- From: Florian Rivoal <florianr@opera.com>
- Date: Tue, 05 Jul 2011 17:07:31 +0900
- To: "Ambrose LI" <ambrose.li@gmail.com>
- Cc: www-style@w3.org
On Tue, 05 Jul 2011 16:35:06 +0900, Ambrose LI <ambrose.li@gmail.com> wrote: > 2011/7/5 Florian Rivoal <florianr@opera.com> > >> >> The algorithm should probably be something like: >> 1- if you have a lang attribute, use that >> 2- otherwise, if you have an Content-Language http header, use that >> 3- otherwise, if you have a <meta http-equiv="content-language" ...> use >> that >> 4- otherwise, if you have a charset specified in the http headers and >> that >> charset is specific to a language (shift-jis, BG, big5, EUC-KR... the >> list must be explicit), you're in that language >> > > The problem is just that this assumption is clearly false, because > bilingual > documents exist. In fact I’d say that it’s worse than that, in the sense > that if a site is still using a national charset, then it’s likely that > even > its English-language pages will be encoded in the national charset. > > So this would be a good approximation that probably works a lot of times, > but not all of the time.

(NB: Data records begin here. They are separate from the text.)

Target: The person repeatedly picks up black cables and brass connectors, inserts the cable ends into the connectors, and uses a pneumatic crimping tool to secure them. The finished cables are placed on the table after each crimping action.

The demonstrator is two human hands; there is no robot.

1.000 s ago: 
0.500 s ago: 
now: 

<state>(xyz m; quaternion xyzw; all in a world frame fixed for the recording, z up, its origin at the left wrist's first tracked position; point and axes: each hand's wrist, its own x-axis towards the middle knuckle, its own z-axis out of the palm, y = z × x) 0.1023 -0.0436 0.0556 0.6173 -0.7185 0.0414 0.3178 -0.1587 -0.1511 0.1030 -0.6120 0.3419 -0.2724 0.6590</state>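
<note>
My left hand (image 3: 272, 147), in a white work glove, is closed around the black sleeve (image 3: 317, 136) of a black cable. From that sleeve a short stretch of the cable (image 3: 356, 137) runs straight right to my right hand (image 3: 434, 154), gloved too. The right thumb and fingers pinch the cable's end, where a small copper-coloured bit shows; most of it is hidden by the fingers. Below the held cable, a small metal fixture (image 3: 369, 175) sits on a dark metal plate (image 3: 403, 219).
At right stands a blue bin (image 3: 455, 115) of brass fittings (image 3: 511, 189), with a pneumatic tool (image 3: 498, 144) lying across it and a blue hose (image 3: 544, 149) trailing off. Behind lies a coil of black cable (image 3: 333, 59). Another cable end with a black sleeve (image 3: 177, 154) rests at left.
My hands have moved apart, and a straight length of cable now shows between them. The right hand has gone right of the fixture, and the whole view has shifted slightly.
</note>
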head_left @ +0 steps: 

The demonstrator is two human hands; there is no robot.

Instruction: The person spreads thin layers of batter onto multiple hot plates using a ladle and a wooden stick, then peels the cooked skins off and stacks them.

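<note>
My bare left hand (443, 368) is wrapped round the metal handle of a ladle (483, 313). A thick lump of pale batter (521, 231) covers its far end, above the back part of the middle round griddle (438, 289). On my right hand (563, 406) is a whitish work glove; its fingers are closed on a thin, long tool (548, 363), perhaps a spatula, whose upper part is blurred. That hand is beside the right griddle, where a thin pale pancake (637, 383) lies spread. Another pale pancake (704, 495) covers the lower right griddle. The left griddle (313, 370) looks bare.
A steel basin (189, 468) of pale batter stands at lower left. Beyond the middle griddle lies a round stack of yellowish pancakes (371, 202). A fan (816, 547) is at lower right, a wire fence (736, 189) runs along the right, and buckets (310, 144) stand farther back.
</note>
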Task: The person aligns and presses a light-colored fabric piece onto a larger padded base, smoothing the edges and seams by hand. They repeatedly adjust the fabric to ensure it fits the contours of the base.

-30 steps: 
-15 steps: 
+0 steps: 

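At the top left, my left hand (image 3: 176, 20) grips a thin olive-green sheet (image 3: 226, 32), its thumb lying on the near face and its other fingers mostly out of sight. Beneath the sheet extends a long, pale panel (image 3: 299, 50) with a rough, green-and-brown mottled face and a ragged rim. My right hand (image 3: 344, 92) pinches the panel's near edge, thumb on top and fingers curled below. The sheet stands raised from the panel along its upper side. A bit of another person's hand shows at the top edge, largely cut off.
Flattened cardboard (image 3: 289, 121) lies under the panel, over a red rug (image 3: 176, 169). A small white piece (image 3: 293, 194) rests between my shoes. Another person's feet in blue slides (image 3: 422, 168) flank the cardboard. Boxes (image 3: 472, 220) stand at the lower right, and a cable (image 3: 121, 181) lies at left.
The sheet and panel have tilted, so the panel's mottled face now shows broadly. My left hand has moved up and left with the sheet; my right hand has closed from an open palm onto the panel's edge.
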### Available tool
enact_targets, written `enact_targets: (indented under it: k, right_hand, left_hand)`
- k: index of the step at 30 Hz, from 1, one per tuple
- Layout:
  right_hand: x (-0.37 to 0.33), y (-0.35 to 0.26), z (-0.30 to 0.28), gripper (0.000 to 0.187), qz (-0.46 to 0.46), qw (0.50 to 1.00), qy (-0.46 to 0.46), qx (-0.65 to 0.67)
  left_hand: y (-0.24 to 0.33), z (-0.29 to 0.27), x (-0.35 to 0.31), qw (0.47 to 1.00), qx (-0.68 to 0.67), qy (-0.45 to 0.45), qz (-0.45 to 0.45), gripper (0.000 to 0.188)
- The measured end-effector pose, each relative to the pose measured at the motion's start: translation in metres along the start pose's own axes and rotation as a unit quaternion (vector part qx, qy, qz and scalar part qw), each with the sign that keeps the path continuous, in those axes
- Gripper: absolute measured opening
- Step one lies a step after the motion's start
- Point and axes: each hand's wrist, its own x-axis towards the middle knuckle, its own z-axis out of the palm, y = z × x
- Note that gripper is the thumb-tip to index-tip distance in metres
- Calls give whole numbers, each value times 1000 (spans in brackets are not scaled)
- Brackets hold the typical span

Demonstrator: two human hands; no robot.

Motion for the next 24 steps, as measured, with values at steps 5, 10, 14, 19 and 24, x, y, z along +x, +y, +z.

I agree, there is no way step 4 will work all the time, but I don't think that it is a problem that it is sometimes wrong: it is a fallback that only kicks in if the reliable ways were missing. So the question is not whether or not it is a reliable way to detect the language. It clearly isn't. The question is: if you detect the language that way, will language dependent settings like glyph orientation have a higher chance of being correct than if we just considered the language unknown. I think there is a chance that the answer is yes, but if not, or if it is impossible to determine, I have no problem dropping this step. - Florian
Received on Tuesday, 5 July 2011 08:07:45 UTC